Every entry below should be printed again exactly as it reads.

Supplied records:
Start of Block

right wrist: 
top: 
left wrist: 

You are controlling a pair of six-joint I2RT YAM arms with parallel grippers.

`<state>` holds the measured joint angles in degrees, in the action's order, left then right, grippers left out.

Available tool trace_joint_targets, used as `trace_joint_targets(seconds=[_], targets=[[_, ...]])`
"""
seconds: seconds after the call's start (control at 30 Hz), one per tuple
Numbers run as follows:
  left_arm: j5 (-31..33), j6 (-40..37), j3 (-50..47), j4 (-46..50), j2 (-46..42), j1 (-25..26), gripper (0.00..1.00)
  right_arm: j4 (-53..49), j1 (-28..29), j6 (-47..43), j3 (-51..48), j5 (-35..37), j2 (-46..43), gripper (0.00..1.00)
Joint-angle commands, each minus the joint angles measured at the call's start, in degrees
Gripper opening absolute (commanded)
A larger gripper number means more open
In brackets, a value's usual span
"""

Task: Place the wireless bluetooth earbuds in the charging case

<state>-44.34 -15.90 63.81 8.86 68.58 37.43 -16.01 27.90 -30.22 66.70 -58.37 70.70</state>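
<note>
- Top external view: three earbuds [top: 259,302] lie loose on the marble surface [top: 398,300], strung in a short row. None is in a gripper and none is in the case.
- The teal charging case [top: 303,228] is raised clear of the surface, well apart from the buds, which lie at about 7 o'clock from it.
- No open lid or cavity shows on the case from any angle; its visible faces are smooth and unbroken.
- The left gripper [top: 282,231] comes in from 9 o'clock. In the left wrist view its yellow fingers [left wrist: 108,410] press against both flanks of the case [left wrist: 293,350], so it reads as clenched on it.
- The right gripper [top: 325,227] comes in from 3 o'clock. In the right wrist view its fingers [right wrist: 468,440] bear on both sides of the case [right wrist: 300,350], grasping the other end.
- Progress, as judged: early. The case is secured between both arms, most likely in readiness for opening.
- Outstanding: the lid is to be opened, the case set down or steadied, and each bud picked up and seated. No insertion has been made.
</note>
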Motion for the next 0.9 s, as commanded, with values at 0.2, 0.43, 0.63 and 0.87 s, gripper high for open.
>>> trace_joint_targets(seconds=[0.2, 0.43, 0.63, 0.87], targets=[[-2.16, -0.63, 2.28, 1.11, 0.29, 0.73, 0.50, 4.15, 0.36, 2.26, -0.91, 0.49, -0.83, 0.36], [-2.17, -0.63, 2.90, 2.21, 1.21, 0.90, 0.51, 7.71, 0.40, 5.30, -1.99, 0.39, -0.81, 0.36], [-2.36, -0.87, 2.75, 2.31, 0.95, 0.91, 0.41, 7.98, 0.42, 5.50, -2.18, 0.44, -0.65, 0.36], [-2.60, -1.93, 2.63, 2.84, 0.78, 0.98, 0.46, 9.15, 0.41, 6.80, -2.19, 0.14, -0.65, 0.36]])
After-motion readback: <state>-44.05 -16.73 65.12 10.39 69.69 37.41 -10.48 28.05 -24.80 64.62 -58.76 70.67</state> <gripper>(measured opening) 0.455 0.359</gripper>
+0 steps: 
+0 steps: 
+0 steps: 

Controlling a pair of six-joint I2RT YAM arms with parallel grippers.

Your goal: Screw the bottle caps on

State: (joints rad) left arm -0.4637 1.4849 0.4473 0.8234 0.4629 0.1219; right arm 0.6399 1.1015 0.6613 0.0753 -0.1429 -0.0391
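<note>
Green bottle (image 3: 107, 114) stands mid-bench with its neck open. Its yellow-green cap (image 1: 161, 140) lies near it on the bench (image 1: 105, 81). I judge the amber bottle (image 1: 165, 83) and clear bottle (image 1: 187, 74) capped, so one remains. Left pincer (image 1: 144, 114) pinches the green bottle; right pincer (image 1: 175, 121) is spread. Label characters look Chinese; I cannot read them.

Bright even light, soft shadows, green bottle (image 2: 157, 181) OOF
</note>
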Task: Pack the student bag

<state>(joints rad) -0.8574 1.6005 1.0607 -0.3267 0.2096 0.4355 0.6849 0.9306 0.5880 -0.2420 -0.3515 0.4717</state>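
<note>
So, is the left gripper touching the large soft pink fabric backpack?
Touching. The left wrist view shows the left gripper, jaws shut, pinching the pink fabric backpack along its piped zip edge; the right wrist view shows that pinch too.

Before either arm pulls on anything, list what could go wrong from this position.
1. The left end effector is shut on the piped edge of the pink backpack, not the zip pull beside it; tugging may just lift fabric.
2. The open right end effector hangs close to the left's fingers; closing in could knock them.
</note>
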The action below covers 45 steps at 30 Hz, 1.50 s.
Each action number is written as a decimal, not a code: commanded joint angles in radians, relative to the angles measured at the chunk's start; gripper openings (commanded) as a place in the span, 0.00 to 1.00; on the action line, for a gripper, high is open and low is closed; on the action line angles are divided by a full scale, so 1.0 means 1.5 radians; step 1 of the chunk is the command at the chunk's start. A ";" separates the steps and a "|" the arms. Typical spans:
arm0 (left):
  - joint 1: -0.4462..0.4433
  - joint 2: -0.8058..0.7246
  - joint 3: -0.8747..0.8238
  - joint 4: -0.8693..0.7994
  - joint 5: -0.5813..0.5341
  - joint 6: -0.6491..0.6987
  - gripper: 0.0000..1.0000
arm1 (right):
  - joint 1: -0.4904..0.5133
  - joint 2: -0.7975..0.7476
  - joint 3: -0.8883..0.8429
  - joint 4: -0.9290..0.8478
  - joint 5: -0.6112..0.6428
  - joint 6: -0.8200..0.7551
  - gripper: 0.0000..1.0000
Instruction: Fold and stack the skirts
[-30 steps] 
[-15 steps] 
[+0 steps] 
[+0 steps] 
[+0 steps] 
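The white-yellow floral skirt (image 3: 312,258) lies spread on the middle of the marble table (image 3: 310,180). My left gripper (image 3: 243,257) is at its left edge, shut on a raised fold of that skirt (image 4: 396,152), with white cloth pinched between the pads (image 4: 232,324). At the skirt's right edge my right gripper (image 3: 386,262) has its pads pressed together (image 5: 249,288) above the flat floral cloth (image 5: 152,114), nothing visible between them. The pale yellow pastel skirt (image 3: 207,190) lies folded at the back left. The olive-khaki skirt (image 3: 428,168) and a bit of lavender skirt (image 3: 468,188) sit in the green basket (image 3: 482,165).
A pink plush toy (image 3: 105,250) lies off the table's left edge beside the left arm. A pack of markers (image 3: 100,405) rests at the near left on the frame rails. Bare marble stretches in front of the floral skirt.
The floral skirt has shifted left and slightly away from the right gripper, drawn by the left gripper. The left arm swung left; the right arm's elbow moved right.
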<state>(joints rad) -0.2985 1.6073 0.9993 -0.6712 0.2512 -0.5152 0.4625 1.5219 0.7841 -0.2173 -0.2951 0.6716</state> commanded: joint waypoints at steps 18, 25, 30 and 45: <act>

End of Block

Expected answer:
right wrist: 
top: 
left wrist: 

You are controlling a pair of six-joint I2RT YAM arms with parallel grippers.

`<state>` holds the measured joint angles in degrees, in the action's order, left then right, grippers left out.

Available tool trace_joint_targets, used as `trace_joint_targets(seconds=[_], targets=[[_, ...]])`
"""
seconds: seconds after the call's start (control at 30 Hz), one per tuple
Numbers run as follows:
  left_arm: j5 (-31..33), j6 (-40..37), j3 (-50..47), j4 (-46..50), j2 (-46..42), j1 (-25..26), gripper (0.00..1.00)
  right_arm: j4 (-53..49), j1 (-28..29), j6 (-47..43), j3 (-51..48), j5 (-35..37), j2 (-46..43), gripper (0.00..1.00)
Joint-angle commands, each minus the joint angles measured at the call's start, in degrees
Gripper opening absolute (commanded)
A larger gripper number means more open
In brackets, a value's usual span
"""

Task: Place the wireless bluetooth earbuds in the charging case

<state>-44.34 -15.90 63.81 8.86 68.58 37.43 -16.01 27.90 -30.22 66.70 -58.37 70.70</state>
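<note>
- Top external view: three earbuds [top: 259,302] lie loose on the marble surface [top: 398,300], strung in a short row. None is in a gripper and none is in the case.
- The teal charging case [top: 303,228] is raised clear of the surface, well apart from the buds, which lie at about 7 o'clock from it.
- No open lid or cavity shows on the case from any angle; its visible faces are smooth and unbroken.
- The left gripper [top: 282,231] comes in from 9 o'clock. In the left wrist view its yellow fingers [left wrist: 108,410] press against both flanks of the case [left wrist: 293,350], so it reads as clenched on it.
- The right gripper [top: 325,227] comes in from 3 o'clock. In the right wrist view its fingers [right wrist: 468,440] bear on both sides of the case [right wrist: 300,350], grasping the other end.
- Progress, as judged: early. The case is secured between both arms, most likely in readiness for opening.
- Outstanding: the lid is to be opened, the case set down or steadied, and each bud picked up and seated. No insertion has been made.
</note>
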Motion for the next 0.9 s, as commanded, with values at 0.2, 0.43, 0.63 and 0.87 s, gripper high for open.
>>> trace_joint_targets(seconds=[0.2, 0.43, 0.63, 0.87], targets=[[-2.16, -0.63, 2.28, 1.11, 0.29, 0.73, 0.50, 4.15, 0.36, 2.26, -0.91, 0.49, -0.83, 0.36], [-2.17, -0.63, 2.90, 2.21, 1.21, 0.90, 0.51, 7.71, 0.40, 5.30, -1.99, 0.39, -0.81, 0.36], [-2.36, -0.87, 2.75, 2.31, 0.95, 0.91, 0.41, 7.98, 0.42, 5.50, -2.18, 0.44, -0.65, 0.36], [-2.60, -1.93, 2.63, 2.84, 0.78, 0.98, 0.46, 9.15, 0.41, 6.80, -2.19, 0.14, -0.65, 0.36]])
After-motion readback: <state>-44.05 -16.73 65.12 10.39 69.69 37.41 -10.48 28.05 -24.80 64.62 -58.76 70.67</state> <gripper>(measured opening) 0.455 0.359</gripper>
+0 steps: 
+0 steps: 
+0 steps: 

Controlling a pair of six-joint I2RT YAM arms with parallel grippers.

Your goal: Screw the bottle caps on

State: (joints rad) left arm -0.4637 1.4849 0.4473 0.8234 0.4629 0.1219; right arm 0.6399 1.1015 0.6613 0.0753 -0.1429 -0.0391
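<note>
Green bottle (image 3: 107, 114) stands mid-bench with its neck open. Its yellow-green cap (image 1: 161, 140) lies near it on the bench (image 1: 105, 81). I judge the amber bottle (image 1: 165, 83) and clear bottle (image 1: 187, 74) capped, so one remains. Left pincer (image 1: 144, 114) pinches the green bottle; right pincer (image 1: 175, 121) is spread. Label characters look Chinese; I cannot read them.

Bright even light, soft shadows, green bottle (image 2: 157, 181) OOF
</note>
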Task: Pack the student bag

<state>(joints rad) -0.8574 1.6005 1.0607 -0.3267 0.2096 0.4355 0.6849 0.9306 0.5880 -0.2420 -0.3515 0.4717</state>
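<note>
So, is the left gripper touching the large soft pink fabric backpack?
Touching. The left wrist view shows the left gripper, jaws shut, pinching the pink fabric backpack along its piped zip edge; the right wrist view shows that pinch too.

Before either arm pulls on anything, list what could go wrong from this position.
1. The left end effector is shut on the piped edge of the pink backpack, not the zip pull beside it; tugging may just lift fabric.
2. The open right end effector hangs close to the left's fingers; closing in could knock them.
</note>
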The action below covers 45 steps at 30 Hz, 1.50 s.
Each action number is written as a decimal, not a code: commanded joint angles in radians, relative to the angles measured at the chunk's start; gripper openings (commanded) as a place in the span, 0.00 to 1.00; on the action line, for a gripper, high is open and low is closed; on the action line angles are divided by a full scale, so 1.0 means 1.5 radians; step 1 of the chunk is the command at the chunk's start. A ";" separates the steps and a "|" the arms. Typical spans:
arm0 (left):
  - joint 1: -0.4462..0.4433
  - joint 2: -0.8058..0.7246
  - joint 3: -0.8747..0.8238
  - joint 4: -0.8693..0.7994
  - joint 5: -0.5813..0.5341
  - joint 6: -0.6491..0.6987
  - gripper: 0.0000..1.0000
arm1 (right):
  - joint 1: -0.4904..0.5133
  - joint 2: -0.7975..0.7476
  - joint 3: -0.8883..0.8429
  - joint 4: -0.9290..0.8478
  - joint 5: -0.6112..0.6428
  - joint 6: -0.8200..0.7551
  - gripper: 0.0000..1.0000
Instruction: Fold and stack the skirts
[-30 steps] 
[-15 steps] 
[+0 steps] 
[+0 steps] 
[+0 steps] 
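The white-yellow floral skirt (image 3: 312,258) lies spread on the middle of the marble table (image 3: 310,180). My left gripper (image 3: 243,257) is at its left edge, shut on a raised fold of that skirt (image 4: 396,152), with white cloth pinched between the pads (image 4: 232,324). At the skirt's right edge my right gripper (image 3: 386,262) has its pads pressed together (image 5: 249,288) above the flat floral cloth (image 5: 152,114), nothing visible between them. The pale yellow pastel skirt (image 3: 207,190) lies folded at the back left. The olive-khaki skirt (image 3: 428,168) and a bit of lavender skirt (image 3: 468,188) sit in the green basket (image 3: 482,165).
A pink plush toy (image 3: 105,250) lies off the table's left edge beside the left arm. A pack of markers (image 3: 100,405) rests at the near left on the frame rails. Bare marble stretches in front of the floral skirt.
The floral skirt has shifted left and slightly away from the right gripper, drawn by the left gripper. The left arm swung left; the right arm's elbow moved right.
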<state>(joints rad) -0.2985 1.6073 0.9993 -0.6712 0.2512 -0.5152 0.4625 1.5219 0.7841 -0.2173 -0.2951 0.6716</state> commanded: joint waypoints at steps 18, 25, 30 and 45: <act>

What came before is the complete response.